He preached to overflowing congregations at Trinity, at the Young Men's Christian Union, the Moody Tabernacle, Appleton Chapel at Harvard, and elsewhere. He did not seem to realize that men crowded the house to hear him. To a brother minister in a Boston suburb, where he frequently preached, and where every inch of standing-room was utilized when he came, he remarked, "Grey, what a splendid congregation you have!"

He was extremely modest. When invited to furnish some data for his college class record, he wrote, "I have had no wife, no children, no particular honors, no serious misfortune, and no adventures worth speaking of. It is shameful at such times as these not to have a history, but I have not got one, and must come without."
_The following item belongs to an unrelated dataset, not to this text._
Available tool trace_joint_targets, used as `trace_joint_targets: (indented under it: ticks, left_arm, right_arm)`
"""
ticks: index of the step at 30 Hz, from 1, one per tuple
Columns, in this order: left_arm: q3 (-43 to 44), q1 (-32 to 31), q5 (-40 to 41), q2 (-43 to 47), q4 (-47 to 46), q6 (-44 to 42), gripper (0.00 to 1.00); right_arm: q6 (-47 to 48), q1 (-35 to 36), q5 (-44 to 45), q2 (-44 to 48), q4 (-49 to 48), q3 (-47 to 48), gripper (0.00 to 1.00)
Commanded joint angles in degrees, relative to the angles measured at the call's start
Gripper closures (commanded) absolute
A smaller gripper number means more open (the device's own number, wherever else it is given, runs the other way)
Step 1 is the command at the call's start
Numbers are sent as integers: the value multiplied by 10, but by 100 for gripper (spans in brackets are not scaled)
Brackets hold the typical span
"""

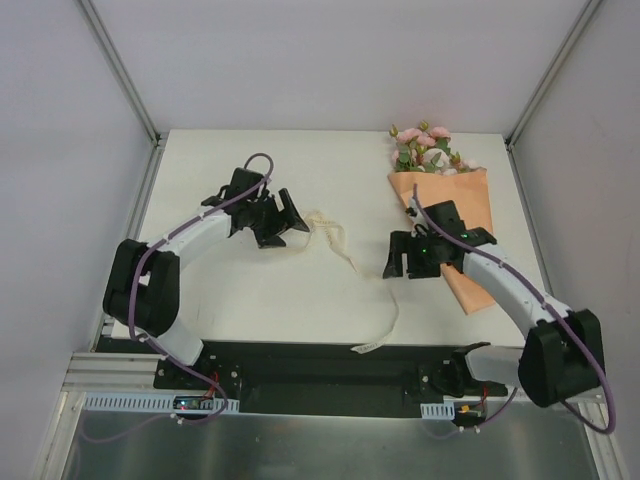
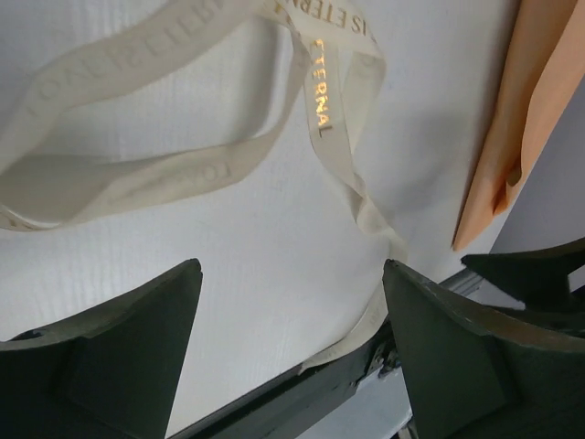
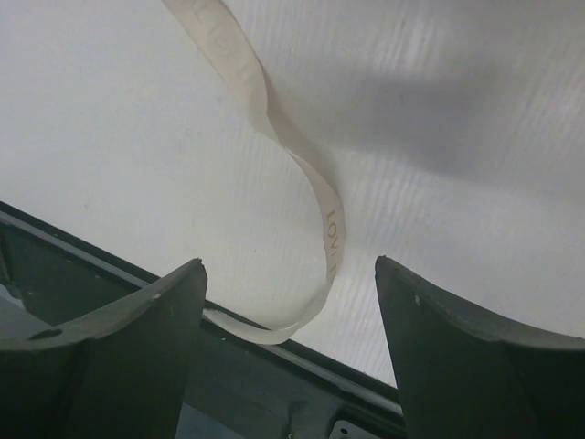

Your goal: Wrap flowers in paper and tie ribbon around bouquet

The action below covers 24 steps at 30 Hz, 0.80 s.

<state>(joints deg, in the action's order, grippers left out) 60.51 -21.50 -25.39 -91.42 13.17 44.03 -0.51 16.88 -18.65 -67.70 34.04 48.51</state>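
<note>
**A:** Top external first. The bouquet [image 1: 447, 200] lies at the far right of the worktop [image 1: 250, 290]. The pink flowers [image 1: 425, 148] point to the far edge and the tip of the peach paper [image 1: 455, 195] points to the near edge. The right arm [image 1: 500, 280] crosses over the cone.

**B:** Ribbon?

**A:** The ribbon [image 1: 335, 232] is loose on the worktop, not around the bouquet. It starts just beside the left jaws, squiggles right, then runs down to the near edge.

**B:** Jaws?

**A:** Left jaws are open and hold nothing. In the left wrist view the fingers [image 2: 110, 357] are spread over bare worktop. The ribbon [image 2: 320, 119] loops beyond them, and its gold lettering is only readable in this view. The paper tip [image 2: 498, 183] shows at the right.

**B:** Right side?

**A:** Right jaws are open too, just left of the cone. In the right wrist view the fingers [image 3: 457, 347] are wide apart. The ribbon [image 3: 302, 174] lies on the worktop between them and curls over the near edge, ungripped. Only the top view shows the flowers.
</note>
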Motion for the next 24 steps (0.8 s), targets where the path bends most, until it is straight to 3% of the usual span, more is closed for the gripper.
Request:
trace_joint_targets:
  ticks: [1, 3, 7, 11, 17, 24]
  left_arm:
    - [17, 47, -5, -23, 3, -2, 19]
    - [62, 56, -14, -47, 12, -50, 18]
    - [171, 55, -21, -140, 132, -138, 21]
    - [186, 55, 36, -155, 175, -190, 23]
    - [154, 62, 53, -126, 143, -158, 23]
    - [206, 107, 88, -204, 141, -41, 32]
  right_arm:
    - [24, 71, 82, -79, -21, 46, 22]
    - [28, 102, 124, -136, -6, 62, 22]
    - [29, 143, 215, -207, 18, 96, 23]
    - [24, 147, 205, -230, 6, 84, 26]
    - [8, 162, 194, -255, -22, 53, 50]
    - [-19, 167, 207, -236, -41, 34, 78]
Phillips Brooks was as great in pastoral work as in preaching. He said in his "Lectures on Preaching," delivered at the Yale Divinity School, in January and February, 1877, "The preacher needs to be pastor, that he may preach to real men. The pastor must be preacher, that he may keep the dignity of his work alive. The preacher who is not a pastor grows remote. The pastor who is not a preacher grows petty.... Be both; for you cannot really be one unless you also are the other."

He visited his people, both poor and rich. Two young men had attended Trinity Church for a time, and then ceased going. They roomed at the top of a high building in a plain quarter of the city. One day, answering a rap at their door, they beheld the majestic figure of Phillips Brooks. "Well, boys," he said, grasping them cordially by the hand, "you did not expect to see me here, did you?"
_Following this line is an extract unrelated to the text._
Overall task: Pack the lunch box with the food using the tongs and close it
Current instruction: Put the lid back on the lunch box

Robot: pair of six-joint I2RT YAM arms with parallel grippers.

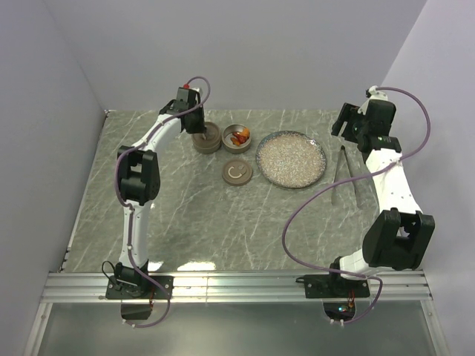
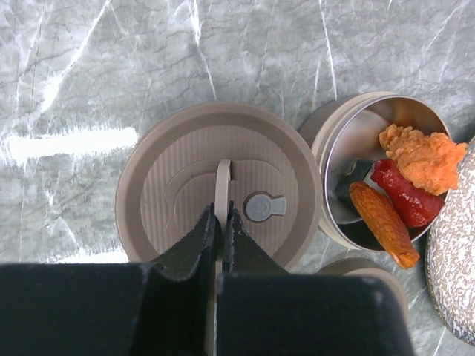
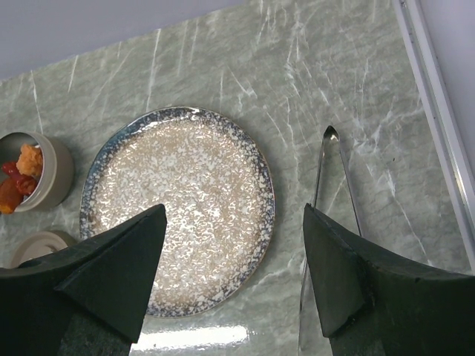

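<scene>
The lunch box [image 1: 237, 137] is a round beige tin with a steel inside, standing open; its rim [image 2: 332, 152] shows in the left wrist view. The food [image 2: 407, 191] lies in it: an orange crumbly piece, a red piece and an orange stick. Just left of it is a ribbed beige lid [image 2: 171, 185] with a thin strap handle [image 2: 222, 182]. My left gripper [image 2: 221, 213] is shut on that strap. The tongs [image 1: 345, 172] lie on the table right of the speckled plate [image 1: 291, 159]. My right gripper [image 3: 234, 211] hangs open and empty above the plate's right edge [image 3: 261, 178] and the tongs [image 3: 327, 159].
A smaller beige lid [image 1: 237, 173] with a curved handle lies in front of the lunch box. The plate is bare. Grey walls close in the table on the left, back and right, and a metal rail [image 1: 237, 285] runs along the near edge.
</scene>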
Indeed, they did not, for they supposed that the rector did not know them even by sight. They went regularly to Trinity after that friendly visit.

A physician tells this story, which has appeared in the press. He said to a poor woman whom he had visited, "You don't need any more medicine. What you need now is nourishment and fresh air. You need to get out."

"But I have nobody to leave with the children," was the reply.

"Well, you must manage to get out somehow," was the response.

The doctor dropped in a day or two later to see how the poor woman had "managed." She had told her troubles to the man who bore many burdens cheerfully, Phillips Brooks; and he was there caring for the children while the poor mother took the air.

Dr. Brooks loved mission work. Like Charles Kingsley, he was always very close in heart with the poor and the laborers. He said, "It is not wealth simply in itself,—it is the pride of wealth, the indifference of wealth, the cruelty of wealth, the vulgarity of wealth, in one great word, the selfishness of wealth, which really makes the poor man's heart ache and the poor man's blood boil, and constitutes the danger of a community where poor men and rich men live side by side." He was especially interested in St. Andrew's Church on Chambers Street, which was under the care of Trinity. Here one of the first, if not the first, girls' clubs in the country was organized, to which Dr. Brooks delighted to speak of his travels abroad. The Vincent Hospital, the Guild Hall of St. Andrew's, hung with pictures, gifts from him, the Kindergarten for the Blind,—all were dear to his heart.